### What you should do
Report every line of the data where the string "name" appears.

_ _ _ _ _ _ _

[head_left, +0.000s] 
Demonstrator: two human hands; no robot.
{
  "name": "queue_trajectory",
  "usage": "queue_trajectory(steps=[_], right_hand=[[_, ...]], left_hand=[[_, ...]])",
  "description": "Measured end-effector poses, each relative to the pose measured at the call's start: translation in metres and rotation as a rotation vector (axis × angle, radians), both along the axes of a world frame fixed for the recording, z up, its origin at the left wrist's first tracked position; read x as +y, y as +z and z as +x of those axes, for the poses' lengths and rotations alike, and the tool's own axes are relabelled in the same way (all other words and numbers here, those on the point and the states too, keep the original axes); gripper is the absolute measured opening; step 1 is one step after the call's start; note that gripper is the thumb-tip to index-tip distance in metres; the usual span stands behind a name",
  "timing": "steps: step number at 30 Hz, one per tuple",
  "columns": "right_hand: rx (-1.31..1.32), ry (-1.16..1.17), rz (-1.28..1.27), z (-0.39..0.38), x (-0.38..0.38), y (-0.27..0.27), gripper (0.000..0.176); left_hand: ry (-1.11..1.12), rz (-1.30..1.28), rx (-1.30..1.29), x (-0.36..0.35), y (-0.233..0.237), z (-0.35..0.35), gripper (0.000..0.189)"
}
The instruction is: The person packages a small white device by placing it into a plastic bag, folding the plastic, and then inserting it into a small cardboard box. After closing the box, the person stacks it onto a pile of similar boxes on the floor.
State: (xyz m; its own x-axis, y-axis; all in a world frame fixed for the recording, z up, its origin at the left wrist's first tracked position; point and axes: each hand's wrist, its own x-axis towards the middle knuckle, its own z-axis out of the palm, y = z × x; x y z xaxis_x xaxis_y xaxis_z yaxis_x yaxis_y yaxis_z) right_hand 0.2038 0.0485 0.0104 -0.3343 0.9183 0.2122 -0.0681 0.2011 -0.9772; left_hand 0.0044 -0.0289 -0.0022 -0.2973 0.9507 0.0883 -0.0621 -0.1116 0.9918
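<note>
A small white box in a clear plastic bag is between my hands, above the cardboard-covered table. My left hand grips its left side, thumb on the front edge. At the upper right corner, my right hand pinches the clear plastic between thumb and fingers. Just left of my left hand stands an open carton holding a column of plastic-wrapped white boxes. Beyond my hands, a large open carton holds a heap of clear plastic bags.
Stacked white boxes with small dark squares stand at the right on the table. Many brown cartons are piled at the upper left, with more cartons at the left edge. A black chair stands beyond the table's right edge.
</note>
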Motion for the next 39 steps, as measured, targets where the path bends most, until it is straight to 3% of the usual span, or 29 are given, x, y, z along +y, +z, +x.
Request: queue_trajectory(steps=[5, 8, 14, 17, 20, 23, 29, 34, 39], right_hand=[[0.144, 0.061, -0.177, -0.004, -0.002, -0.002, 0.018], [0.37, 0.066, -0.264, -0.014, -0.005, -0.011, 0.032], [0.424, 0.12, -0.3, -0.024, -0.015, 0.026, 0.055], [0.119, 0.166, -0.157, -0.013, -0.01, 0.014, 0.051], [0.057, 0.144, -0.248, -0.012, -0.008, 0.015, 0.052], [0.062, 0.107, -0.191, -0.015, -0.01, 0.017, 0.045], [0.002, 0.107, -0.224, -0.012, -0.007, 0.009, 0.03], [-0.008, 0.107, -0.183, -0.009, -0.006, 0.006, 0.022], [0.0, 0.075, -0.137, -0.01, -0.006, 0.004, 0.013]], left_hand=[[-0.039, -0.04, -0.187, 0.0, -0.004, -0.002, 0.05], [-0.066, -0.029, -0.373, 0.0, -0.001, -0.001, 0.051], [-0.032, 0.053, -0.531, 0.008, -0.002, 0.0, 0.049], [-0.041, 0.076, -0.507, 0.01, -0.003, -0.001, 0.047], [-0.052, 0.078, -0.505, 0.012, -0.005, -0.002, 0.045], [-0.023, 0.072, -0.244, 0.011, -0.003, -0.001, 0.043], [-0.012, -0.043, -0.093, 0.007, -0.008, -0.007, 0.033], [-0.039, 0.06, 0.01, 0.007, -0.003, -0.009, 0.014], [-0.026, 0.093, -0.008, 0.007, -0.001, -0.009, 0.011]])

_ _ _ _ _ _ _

### Written response
  "name": "queue_trajectory",
  "description": "Measured end-effector poses, each relative to the pose measured at the call's start: translation in metres and rotation as a rotation vector (axis × angle, radians), both along the axes of a world frame fixed for the recording, z up, its origin at the left wrist's first tracked position; read x as +y, y as +z and z as +x of those axes, for the poses' lengths and rotations alike, and the tool's own axes are relabelled in the same way (all other words and numbers here, those on the point and the states too, keep the original axes); gripper is the absolute measured opening; step 1 is one step after the call's start; note that gripper is the thumb-tip to index-tip distance in metres; the usual span stands behind a name",

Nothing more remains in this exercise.